PROBLEM DESCRIPTION: Pictures are to be left out. Return exactly the lines below from the one with "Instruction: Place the" up to and including the one with "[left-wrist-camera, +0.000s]".

+--

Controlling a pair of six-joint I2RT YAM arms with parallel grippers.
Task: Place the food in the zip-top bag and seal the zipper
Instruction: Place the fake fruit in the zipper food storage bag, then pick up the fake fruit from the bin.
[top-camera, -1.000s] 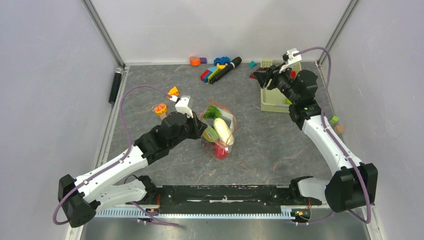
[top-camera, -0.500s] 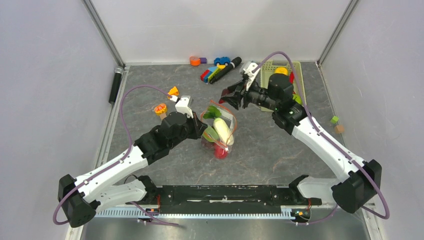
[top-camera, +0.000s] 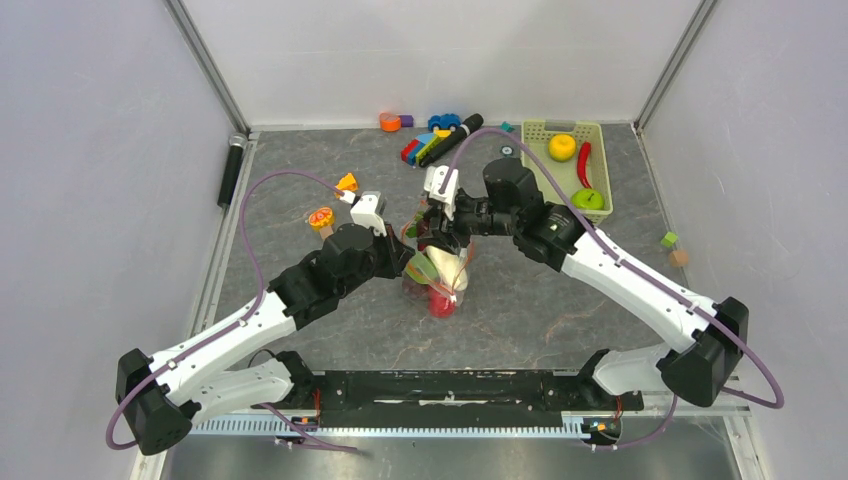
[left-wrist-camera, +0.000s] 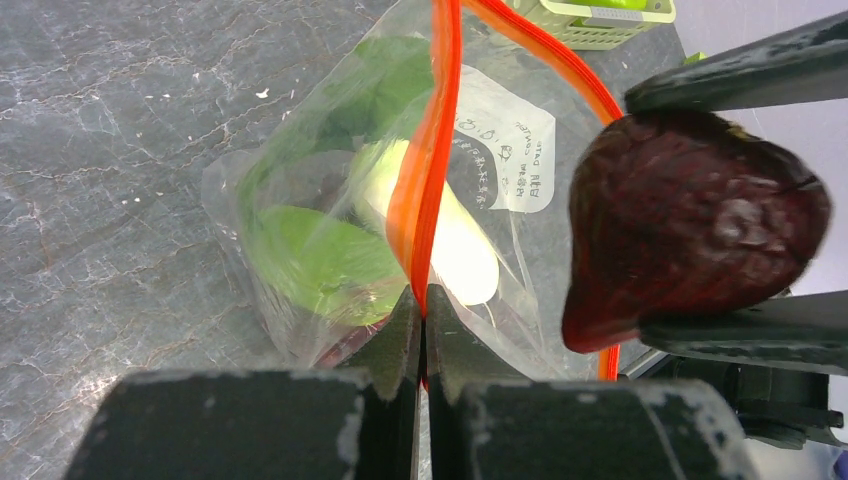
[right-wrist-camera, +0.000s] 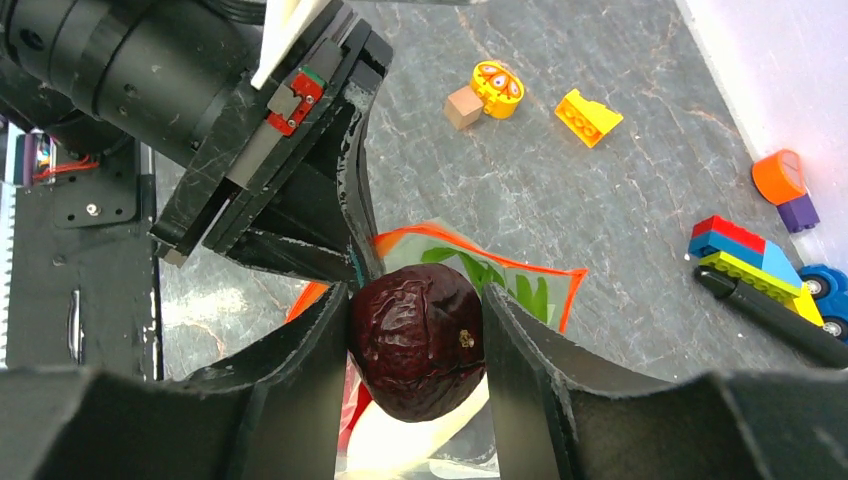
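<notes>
- The dark red grape bunch (right-wrist-camera: 418, 340) is in the lower middle of the right wrist view. It hangs right above the mouth of the zip-top bag (left-wrist-camera: 300, 200).
- Your right gripper (right-wrist-camera: 415, 295) is about half open, with a finger pressed on each side of the grape bunch.
- The bunch looks light, hard and bumpy, so I think it could slip. A hold around its fat middle, like now, looks best.
- The bag sits in the middle of the top view. It looks thin, soft and crinkly, so it will likely flop if you let go.
- The best place to hold it is the stiff red-orange zipper (left-wrist-camera: 440, 120). Your left gripper (left-wrist-camera: 422, 310) is closed tight on that strip, at the bottom middle of the left wrist view. This helps the mouth stand open.
- Inside the bag you can see a white radish (left-wrist-camera: 460, 250), green leafy food (left-wrist-camera: 320, 260) and something red (top-camera: 441, 303) at the low end.
- The pale green basket (top-camera: 530, 150) is in the upper right of the top view, well apart from the bag. It has a yellow fruit (top-camera: 562, 146), a red chili (top-camera: 584, 165) and a green fruit (top-camera: 587, 198) in it.
- Those three are not yet bagged, and the zipper is not yet shut.
</notes>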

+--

THE ANSWER:
Instruction: Place the fake fruit in the zipper food storage bag, then pick up the fake fruit from the bin.
[top-camera, -1.000s] 
[top-camera, -0.500s] 
[top-camera, +0.000s] 
[left-wrist-camera, +0.000s] 

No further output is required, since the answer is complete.